WHO CAN BECOME A CERTIFYING AUTHORITY

 For operating as a licensed Certifying Authority under the IT Act, 2000
an application has to be made to the Controller of Certifying Authorities
as stipulated under Section 21 of the IT Act.
 The application form for grant of license prescribed under Rule 10 of the
IT Act has to be submitted to the Controller of Certifying Authorities.
 Before submitting the application however, the applicant is expected to
have the entire infrastructure - technical, physical, procedural and
manpower - in place.
 On receipt of the application and after examination of the same along
with the supporting document.
 A decision will be taken on whether a license can be granted to the
applicant to operate as a Certifying Authority under the IT Act 2000.

ROLE AND REGULATIONS

1. To follow certain procedures regarding security system (Sec. 30). The
Act has laid down certain procedures relating to security system to be
followed by the certifying authority in the performance of its services.
2. To ensure compliance of the Act (Sec. 31).

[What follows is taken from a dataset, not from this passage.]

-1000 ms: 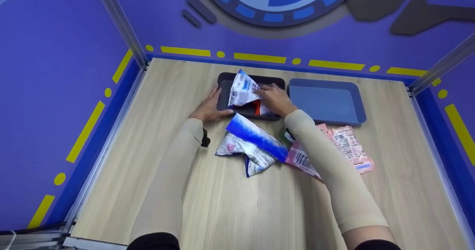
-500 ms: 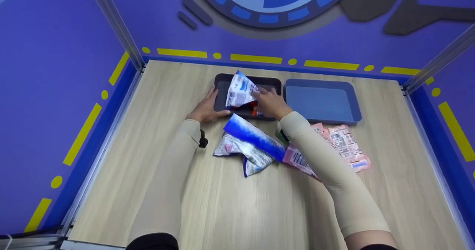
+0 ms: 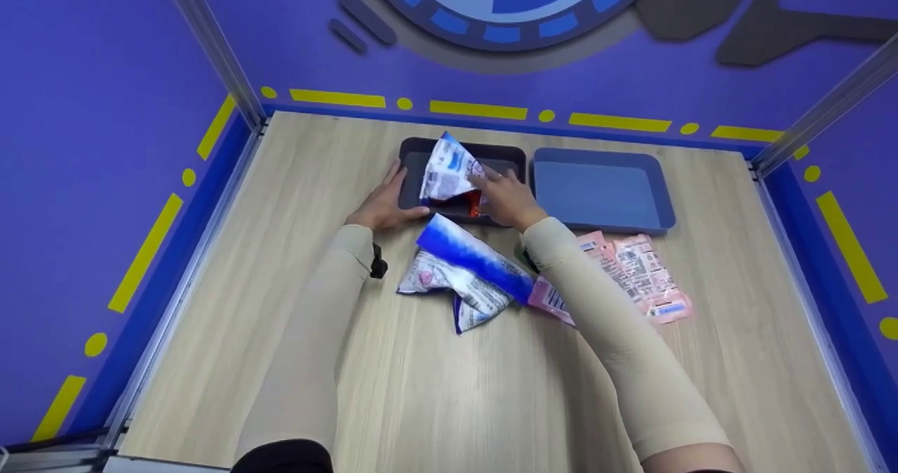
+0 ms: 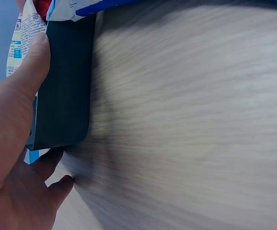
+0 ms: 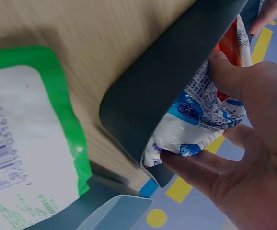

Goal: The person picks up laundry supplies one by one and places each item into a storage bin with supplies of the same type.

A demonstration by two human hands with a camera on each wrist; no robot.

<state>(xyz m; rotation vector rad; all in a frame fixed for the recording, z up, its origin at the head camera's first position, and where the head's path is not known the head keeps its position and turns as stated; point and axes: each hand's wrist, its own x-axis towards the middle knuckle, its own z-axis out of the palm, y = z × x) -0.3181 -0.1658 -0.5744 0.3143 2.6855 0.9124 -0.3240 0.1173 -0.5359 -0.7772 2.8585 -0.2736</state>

The certifying authority must
ensure that every person employed is under the provisions of the Act,
rules, regulations or order.
3. To display its licence (Sec. 32). The certifying authority must display its
licence at a noticeable place in the premises in which it carries on its
business.
4. To surrender its licence (Sec. 33). The certifying authority must surrender
its licence to the controller on its suspension or revocation.
5. To make certain disclosures (Sec. 34). The certifying authority is required
to make some disclosures under this article.